The Hong Kong regulator bans the former managing director of Crown Asset Management, Pauline Ellen Cousins, from re-entering the industry for life after she cheated a university professor.

Hong Kong’s Securities and Futures Commission (SFC) stated yesterday that it had banned British financial adviser Pauline Ellen Cousins from re-entering the industry for life.

The former managing director of Crown Asset Management was jailed for 21 months by Hong Kong’s District Court on December 10 last year for cheating City University professor Dr Lindsay James Miller.

The SFC noted that between 2002 and 2006, Cousins had produced four false portfolio valuation summaries, which belonged to other clients, and used them to mislead him into believing he had invested a lump sum of HK$1.75 million in an investment-linked assurance scheme run by Royal Skandia.

But Cousins had, in fact, invested the lump sum without his permission in the shares of another company, British bio-technology firm MicroSulis, which went into liquidation in 2007, rendering Miller’s shares worthless.

Cousins was convicted on four counts of furnishing false information. In sentencing, Judge Andrew Chan Hing-wai described her actions as a serious breach of trust, given that she had used false documents and letters with Miller’s forged signature.

“It was not an isolated incident and the deception involved a degree of planning,” the judge was quoted as saying in the South China Morning Post.

In a summary of the case on the Hong Kong government’s judiciary website, the judge noted that Miller’s money was not intended to be taken away permanently. Rather, it was Cousin’s intention to pocket the difference, given her faith in Microsulis’s potential growth.

The defendant was 66 at the time of her conviction. The judge noted that she had worked industriously and was well respected by her peers, friends and some of her clients. 
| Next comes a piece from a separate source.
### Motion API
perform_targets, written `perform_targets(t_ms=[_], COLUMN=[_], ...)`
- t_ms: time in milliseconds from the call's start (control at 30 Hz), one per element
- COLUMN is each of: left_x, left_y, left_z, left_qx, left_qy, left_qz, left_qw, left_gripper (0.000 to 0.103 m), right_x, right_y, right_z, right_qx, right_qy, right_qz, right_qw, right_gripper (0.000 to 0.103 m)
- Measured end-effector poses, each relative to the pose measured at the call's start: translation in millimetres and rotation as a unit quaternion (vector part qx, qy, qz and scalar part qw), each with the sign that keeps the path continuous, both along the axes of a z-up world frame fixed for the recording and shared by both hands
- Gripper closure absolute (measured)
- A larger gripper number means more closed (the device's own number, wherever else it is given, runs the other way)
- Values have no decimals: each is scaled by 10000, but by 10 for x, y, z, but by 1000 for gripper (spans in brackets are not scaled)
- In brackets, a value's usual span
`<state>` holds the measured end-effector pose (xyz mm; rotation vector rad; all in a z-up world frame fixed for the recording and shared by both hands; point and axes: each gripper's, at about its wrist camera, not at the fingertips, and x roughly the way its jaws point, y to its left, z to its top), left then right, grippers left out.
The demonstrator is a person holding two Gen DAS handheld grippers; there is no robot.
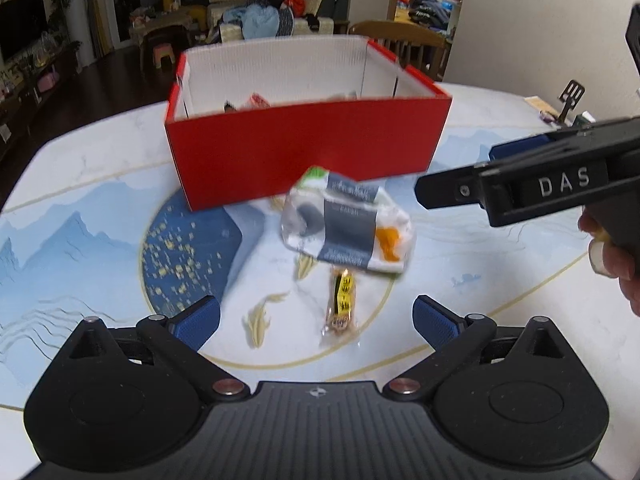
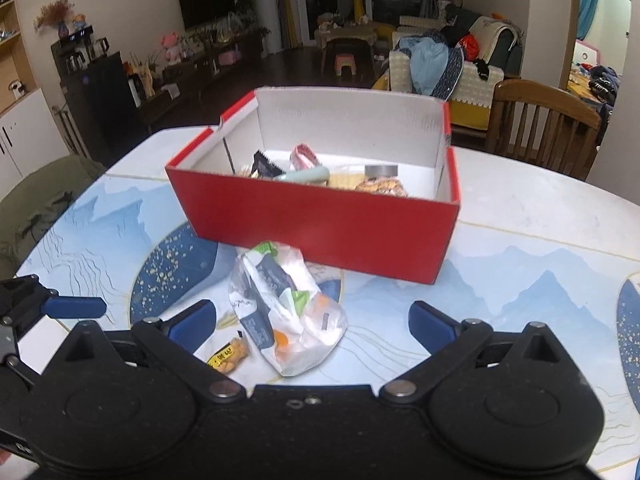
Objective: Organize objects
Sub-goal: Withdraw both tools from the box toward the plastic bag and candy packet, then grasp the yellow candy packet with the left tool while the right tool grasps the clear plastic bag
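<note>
In the right view, box [image 2: 320, 216] contents show.

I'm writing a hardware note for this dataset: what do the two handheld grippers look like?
Both match: a matte black plastic body with two rounded lobes, silver pivot pins and black linkage arms. The left gripper and right gripper each end in blue ribbed finger pads. Seen from the side, the right one carries raised white "DAS" lettering. No cables show; a bare hand grips it.

Both cameras sit low over the table [image 1: 100, 184], looking past their own fingers. Each sees the red box [image 1: 304, 152] mid-frame and the bag [image 2: 286, 312] nearer.
</note>
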<state>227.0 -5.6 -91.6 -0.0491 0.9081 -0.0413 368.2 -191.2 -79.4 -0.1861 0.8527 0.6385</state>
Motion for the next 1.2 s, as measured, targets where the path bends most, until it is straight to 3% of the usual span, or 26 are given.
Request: perform_targets(t_ms=[300,900,1200], left_x=[87,393,385], left_y=[-47,-199,-215], left_z=[-336,-606,-596], left_qx=[-24,129,65], left_qy=[207,-87,-179], left_qz=[65,89,97], left_qw=[9998,9998,9998], left_gripper=[0,0,1], right_x=[122,443,459], right_y=[179,466,485], right_z=[-268,-681,-731], right_qx=[-184,-440,-437], right_qy=[258,611,675], right_qz=[83,156,107], right_qw=[9995,9970,9967], right_gripper=[1,1,17])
While rejecting her defence lawyer’s calls for leniency on the grounds of ill-health, the judge did take three months off Cousins’ sentence, originally two years, after she agreed to pay Miller HK$310,000 as restitution, the newspaper reported.
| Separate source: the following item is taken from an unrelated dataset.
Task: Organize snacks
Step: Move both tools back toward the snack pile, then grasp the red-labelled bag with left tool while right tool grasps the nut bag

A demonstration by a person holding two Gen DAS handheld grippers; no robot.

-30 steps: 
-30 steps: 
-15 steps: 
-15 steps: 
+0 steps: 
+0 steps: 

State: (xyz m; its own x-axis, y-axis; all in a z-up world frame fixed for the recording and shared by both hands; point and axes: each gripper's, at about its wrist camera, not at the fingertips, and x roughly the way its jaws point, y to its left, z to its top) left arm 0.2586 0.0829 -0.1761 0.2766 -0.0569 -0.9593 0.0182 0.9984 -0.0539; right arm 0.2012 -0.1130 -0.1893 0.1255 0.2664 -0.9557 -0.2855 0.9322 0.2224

Cousins had been licensed under the Securities and Futures Ordinance (SFO) to carry on type 4 (advising on securities) regulated activity and accredited to Crown Asset Management from 2002 to 2006. Her licence was revoked in February 2006.

Crown Asset Management was licensed under the SFO to carry on type 4 regulated activity from 2002 to 2006. Its licence was revoked in February 2006 and it currently does not hold a licence with the SFC.